» **Aim of the task**
Reproduce all lines of the listing below in which the word "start" occurs.
▬▬▬▬▬▬▬▬▬▬
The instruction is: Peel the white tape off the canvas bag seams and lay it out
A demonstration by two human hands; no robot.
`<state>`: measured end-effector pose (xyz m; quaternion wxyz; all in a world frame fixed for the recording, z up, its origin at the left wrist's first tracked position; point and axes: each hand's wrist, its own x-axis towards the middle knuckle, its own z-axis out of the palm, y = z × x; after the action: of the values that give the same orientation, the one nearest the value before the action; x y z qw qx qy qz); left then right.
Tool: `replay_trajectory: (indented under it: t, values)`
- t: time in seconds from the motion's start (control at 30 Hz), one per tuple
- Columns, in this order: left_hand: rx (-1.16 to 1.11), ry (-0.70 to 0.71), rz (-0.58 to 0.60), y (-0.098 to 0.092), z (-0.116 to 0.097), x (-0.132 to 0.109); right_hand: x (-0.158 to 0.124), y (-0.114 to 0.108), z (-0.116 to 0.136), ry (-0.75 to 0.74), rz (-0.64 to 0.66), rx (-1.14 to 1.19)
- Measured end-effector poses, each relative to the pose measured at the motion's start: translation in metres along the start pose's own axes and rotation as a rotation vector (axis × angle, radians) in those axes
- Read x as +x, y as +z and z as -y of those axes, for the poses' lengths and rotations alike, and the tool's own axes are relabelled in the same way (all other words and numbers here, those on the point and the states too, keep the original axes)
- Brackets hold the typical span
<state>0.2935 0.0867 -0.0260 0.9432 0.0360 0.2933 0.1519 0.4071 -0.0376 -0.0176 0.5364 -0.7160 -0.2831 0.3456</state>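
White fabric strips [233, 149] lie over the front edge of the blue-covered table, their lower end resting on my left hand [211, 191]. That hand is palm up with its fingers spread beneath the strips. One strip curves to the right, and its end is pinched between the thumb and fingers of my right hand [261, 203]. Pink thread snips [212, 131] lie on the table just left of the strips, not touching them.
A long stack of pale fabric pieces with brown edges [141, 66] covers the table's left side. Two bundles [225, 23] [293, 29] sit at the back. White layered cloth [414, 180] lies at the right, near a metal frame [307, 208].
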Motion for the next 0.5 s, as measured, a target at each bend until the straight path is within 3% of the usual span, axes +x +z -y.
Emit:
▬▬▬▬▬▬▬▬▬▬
» **Task answer**
- t: time in seconds from the motion's start (control at 30 Hz), one per tuple
- Measured end-effector poses, each relative to the pose measured at the motion's start: translation in metres along the start pose's own axes and rotation as a rotation vector (axis × angle, radians) in those axes

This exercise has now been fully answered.